Although the physiologic basis of lactate generation during shock has been recently matter of debate and research, a perfusion-related mechanism is probably involved at least in early stages [13]. Recent clinical studies have confirmed the strong prognostic value of hyperlactatemia and its association to other hemodynamic and perfusion abnormalities in septic shock [46]. Either a single abnormal level or an impaired lactate clearance is related to morbidity and mortality.

More intriguingly, a subgroup of septic patients requiring prolonged vasopressor support, and thus classified as septic shock according to the 2001 Sepsis Definition Conference [7], will never develop hyperlactatemia despite being subjected to a massive circulatory stress [8, 9]. Moreover, we recently performed a retrospective analysis of 302 vasopressor-requiring septic patients, and demonstrated that the absence of hyperlactatemia was associated with a very low (7.7%) mortality risk as compared with that in patients presenting hyperlactatemia at some point during resuscitation (42%) [9].

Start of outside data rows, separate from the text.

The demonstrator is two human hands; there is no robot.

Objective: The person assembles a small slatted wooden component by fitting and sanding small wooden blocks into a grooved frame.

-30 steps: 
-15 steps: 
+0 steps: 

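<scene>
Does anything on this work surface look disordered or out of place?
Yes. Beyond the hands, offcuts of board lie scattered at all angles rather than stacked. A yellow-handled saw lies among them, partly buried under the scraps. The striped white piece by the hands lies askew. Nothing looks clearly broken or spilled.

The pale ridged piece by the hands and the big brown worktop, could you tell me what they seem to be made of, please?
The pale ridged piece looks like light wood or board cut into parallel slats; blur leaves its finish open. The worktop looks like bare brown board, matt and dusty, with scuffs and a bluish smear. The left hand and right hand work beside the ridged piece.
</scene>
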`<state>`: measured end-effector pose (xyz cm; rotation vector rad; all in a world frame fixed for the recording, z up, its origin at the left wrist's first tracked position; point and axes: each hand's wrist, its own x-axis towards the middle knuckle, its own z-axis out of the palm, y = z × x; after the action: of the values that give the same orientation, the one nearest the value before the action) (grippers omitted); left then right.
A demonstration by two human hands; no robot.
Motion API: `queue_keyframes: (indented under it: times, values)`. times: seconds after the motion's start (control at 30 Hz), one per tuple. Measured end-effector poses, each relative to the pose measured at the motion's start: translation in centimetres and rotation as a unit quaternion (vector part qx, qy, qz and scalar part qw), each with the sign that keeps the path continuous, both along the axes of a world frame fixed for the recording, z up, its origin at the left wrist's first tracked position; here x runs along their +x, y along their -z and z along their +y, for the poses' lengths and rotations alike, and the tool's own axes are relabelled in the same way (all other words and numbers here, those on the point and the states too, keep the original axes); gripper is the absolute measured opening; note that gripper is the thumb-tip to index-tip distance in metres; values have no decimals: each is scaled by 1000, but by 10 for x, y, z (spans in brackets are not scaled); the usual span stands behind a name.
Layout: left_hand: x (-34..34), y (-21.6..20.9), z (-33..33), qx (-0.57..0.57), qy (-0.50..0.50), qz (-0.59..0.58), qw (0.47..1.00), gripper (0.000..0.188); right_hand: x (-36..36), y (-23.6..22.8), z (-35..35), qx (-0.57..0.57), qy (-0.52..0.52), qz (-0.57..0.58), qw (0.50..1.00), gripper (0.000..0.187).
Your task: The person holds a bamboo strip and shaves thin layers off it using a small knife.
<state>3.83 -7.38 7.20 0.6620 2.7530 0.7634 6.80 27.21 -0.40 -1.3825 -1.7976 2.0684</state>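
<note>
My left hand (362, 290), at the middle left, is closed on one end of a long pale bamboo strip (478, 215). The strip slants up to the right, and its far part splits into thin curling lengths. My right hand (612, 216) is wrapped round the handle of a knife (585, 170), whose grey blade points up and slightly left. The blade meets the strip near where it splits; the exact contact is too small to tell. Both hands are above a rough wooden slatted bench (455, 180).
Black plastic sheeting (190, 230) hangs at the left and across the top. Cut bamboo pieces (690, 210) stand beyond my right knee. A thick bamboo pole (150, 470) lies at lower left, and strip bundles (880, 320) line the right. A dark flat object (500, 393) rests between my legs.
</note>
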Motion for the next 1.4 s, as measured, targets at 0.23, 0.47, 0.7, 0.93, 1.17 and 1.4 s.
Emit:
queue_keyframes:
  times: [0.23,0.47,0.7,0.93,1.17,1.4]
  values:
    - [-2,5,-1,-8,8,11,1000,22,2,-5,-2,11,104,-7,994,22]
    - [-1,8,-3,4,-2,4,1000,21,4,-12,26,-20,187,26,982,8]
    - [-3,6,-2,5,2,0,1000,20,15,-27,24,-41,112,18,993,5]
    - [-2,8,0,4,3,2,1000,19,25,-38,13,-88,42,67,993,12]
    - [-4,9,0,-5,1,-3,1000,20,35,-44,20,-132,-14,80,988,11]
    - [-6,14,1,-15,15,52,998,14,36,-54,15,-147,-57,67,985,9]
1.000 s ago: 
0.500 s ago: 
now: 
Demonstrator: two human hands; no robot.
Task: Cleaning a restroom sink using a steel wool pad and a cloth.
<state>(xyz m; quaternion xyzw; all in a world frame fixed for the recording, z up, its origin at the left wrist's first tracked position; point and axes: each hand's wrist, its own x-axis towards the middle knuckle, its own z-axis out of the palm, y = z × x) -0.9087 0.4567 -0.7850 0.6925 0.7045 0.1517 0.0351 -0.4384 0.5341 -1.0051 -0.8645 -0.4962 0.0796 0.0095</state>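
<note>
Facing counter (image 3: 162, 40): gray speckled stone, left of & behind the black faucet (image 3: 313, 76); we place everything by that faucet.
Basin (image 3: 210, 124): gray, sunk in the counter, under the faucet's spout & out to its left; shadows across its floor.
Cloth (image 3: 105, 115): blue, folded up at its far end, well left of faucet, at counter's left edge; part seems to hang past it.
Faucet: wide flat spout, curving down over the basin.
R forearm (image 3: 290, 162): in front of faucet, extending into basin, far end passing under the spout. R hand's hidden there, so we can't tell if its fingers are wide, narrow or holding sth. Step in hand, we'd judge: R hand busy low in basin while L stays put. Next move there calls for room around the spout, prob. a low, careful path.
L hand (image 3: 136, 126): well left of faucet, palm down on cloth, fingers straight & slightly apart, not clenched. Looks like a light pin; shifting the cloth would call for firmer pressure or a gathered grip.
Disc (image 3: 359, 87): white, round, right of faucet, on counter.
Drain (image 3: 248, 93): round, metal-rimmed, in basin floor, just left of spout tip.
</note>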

The maintenance of normal lactate levels in a septic patient with circulatory dysfunction is of great clinical and physiological interest. In fact, since several potential mechanisms can induce hyperlactatemia, including low cardiac output, microcirculatory abnormalities, sustained hyperadrenergia with accelerated aerobic glycolysis, and hepatosplanchnic hypoperfusion, among others, it is likely that the absence of hyperlactatemia reflects a more adequate physiological response to stress [1, 9]. Indeed, the very low mortality associated to this condition supports the notion of a relatively preserved global homeostasis [9]. However, this statement is highly speculative and should be addressed in additional clinical and physiological research specifically focused on the determinants of lactate homeostasis during sepsis-related circulatory dysfunction.

Our aim was to describe the clinical, hemodynamic, perfusion, and microcirculatory profiles associated to the absence of hyperlactatemia during septic shock resuscitation as a hypothesis-generating study.

2. Patients and Methods

We conducted an observational study from April 2008 to October 2010, including all adult patients admitted to the ICU with a diagnosis of septic shock according to the 2001 Sepsis Definition Conference [7]. Under this definition, septic patients are considered in shock when presenting a volume-refractory hypotension and thus require vasopressors to sustain blood pressure.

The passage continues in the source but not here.